Much of the focus right now is on that kind of interaction; the subtle stuff that you’re not even necessarily aware of. Original VR for instance, and the first version of the Oculus Rift, had no concept of moving your head forwards – it could detect movement up and down and left and right, but if you leaned in, nothing happened. This is a big contributor to the motion sickness that many people suffer with the technology.

The Oculus DK2 adds a camera that tracks your 3D position, making it possible to lean around and look at something from the side, or to peer in. Elite: Dangerous, for instance, pops up menus and status windows as you look around your cockpit, but the current generation of VR is too low-resolution to read them comfortably. The natural inclination is to lean in for a closer look. Previously, that did nothing; now, it works exactly as it should.

The more invisible the technology, the more potential it has. One of the most interesting early VR applications was VR Cinema, which gives you a personal theater – a huge screen, a choice of seat, 3D movie effects thrown in for free with a supported movie. It also supports multiple viewers, allowing friends to get together to watch a movie in VR, with the playback synced and microphones conveying directional sound to each other just if you were sitting there for real. While at the moment the hardware isn’t very comfortable, if it can be slimmed and cooled down a little, essentially everyone can have their own IMAX experience.

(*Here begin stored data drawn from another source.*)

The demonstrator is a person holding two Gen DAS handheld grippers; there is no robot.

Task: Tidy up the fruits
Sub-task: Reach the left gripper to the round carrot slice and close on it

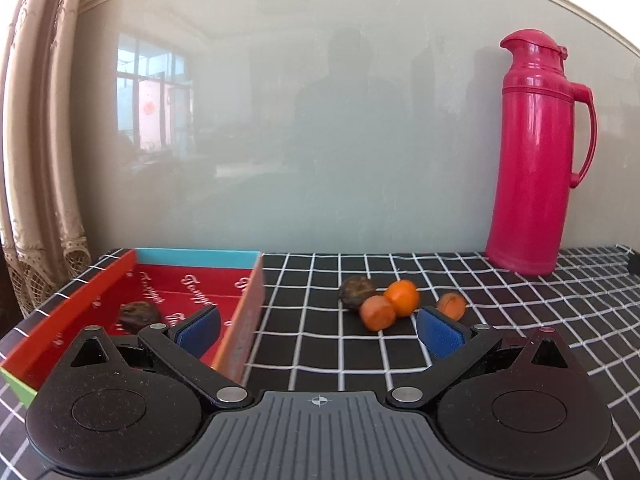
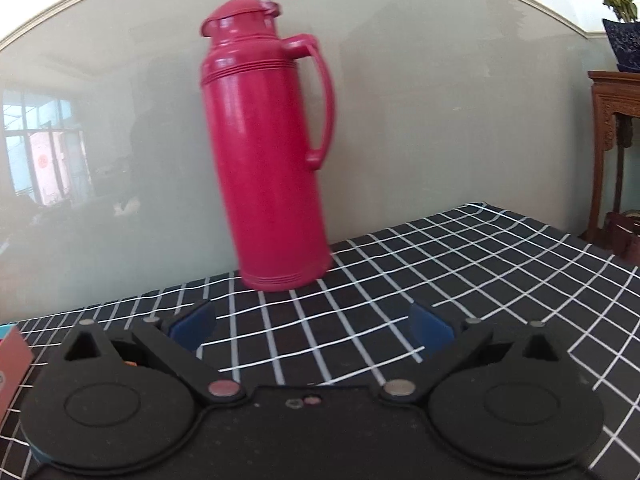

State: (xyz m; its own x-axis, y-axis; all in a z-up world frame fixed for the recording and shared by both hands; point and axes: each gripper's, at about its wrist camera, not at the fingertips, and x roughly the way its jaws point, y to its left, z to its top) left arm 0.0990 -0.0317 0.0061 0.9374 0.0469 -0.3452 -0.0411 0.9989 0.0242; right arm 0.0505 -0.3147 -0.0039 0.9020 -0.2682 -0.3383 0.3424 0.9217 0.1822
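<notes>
Left gripper (image 1: 319, 330) is spread wide, holding nothing, straddling the red box (image 1: 244, 320) wall. Inside the box lies one dark fruit (image 1: 138, 314). Just right of the box: another dark fruit (image 1: 356, 291) touching three orange fruits (image 1: 402, 297). Right gripper (image 2: 312, 326) is released, facing the pink thermos (image 2: 268, 152).

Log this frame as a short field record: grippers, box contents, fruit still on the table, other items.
left gripper: open, empty, low over the table, straddling the box's right wall
right gripper: open, empty, facing the thermos
box: red, holds one dark fruit
loose fruit: three orange fruits, one dark fruit, clustered on the tablecloth
</notes>
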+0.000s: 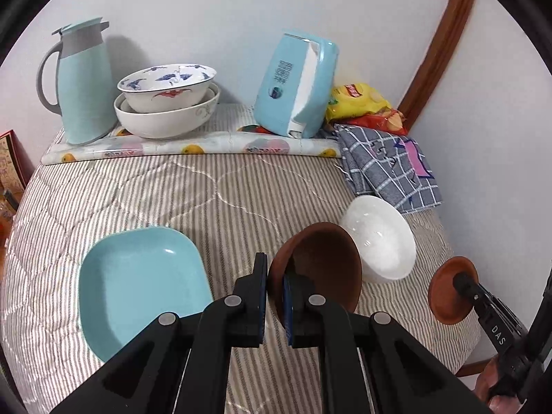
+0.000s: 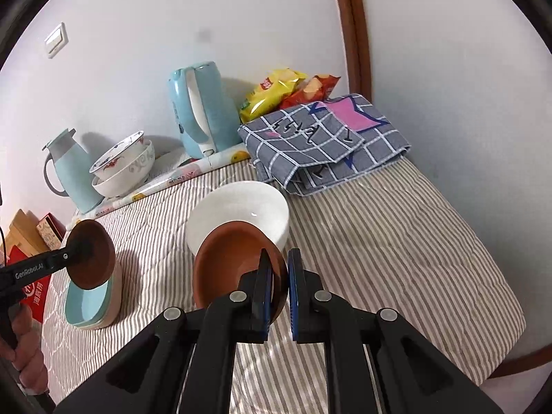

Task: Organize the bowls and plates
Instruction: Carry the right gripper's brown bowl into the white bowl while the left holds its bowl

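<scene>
Brown dishes fill both tools: the left gripper (image 1: pixel 275 296) is clamped on the rim of one brown bowl (image 1: pixel 324 262), lifted above the striped tablecloth (image 1: pixel 207 200), and the right gripper (image 2: pixel 280 289) pinches the rim of a second brown dish (image 2: pixel 227 265), also held up. Between them a white bowl (image 2: pixel 241 214) sits on the cloth; a light blue square plate (image 1: pixel 138 283) lies by the left tool. Farther back, two patterned bowls (image 1: pixel 165 103) are nested beside a pale blue jug (image 1: pixel 82 82).
</scene>
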The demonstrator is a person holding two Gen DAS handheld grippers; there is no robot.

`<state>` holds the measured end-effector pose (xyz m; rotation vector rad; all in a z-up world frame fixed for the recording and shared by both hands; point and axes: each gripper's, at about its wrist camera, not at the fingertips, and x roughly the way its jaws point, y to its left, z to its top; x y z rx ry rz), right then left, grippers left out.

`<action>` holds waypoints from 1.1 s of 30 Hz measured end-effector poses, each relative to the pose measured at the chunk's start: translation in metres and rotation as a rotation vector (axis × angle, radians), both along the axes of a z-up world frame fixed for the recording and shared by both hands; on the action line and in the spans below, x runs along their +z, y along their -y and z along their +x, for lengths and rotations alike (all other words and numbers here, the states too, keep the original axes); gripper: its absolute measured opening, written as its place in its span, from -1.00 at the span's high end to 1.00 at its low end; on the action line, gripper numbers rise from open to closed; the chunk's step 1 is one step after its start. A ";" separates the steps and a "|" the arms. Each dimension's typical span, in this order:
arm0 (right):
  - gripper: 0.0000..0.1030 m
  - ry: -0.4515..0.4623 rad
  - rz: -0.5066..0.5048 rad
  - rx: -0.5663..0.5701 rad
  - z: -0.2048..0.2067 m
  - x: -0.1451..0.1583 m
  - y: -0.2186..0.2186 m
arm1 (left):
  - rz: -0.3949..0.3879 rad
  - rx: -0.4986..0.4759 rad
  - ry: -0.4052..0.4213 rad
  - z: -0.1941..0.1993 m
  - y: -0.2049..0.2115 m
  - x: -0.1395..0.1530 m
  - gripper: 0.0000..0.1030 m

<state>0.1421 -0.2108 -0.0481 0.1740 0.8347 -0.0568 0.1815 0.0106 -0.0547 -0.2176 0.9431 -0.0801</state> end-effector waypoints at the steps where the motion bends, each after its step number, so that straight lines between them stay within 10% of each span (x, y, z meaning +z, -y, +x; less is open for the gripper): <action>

In other movie experiments, some filmmakers are playing with cameras capable of filming between 180 and 360 degrees. These put you in the middle of a place, such as taking a trip through Tokyo, or right in the action, but allow you to look around to various degrees, allowing for a far greater sense of immersion than 3D movies and directorial control. Drone maker Parrot has even released a quadrocopter with one of these cameras and VR support, letting you fly through the air as the drone.

It has to be said that much of this was being mooted in 1990 as well, and there’s a chance we’ll be looking back in 2035 and wondering how we all got fooled again. Certainly, at the moment the technology isn’t mainstreamready, and a bad debut performance from the Oculus Rift especially could critically wound the entire market before it even has a chance to flourish. The current DK2 headset, for instance, is still big, heavy, clumsy and hot. Many issues remain unresolved too, including the way you have to retrain yourself to move your head to look around instead of just glancing with your eyes. (If you do that, you just see a mess of distortion and the edge of the screen.) To fully flourish, VR needs to be thin, light and fully wraparound with eye-tracking, and about  twice if not four times the current resolution: all problems rather easier to describe than to cheaply fix.

Just a few minutes in an Oculus Rift or Sony’s VR headset Project Morpheus, though, make it clear that a VR future is one worth hoping for. It’s the potential for one of the biggest technological revolutions since the invention of the screen – a chance to step into the future in a way the ’90s could only dream of.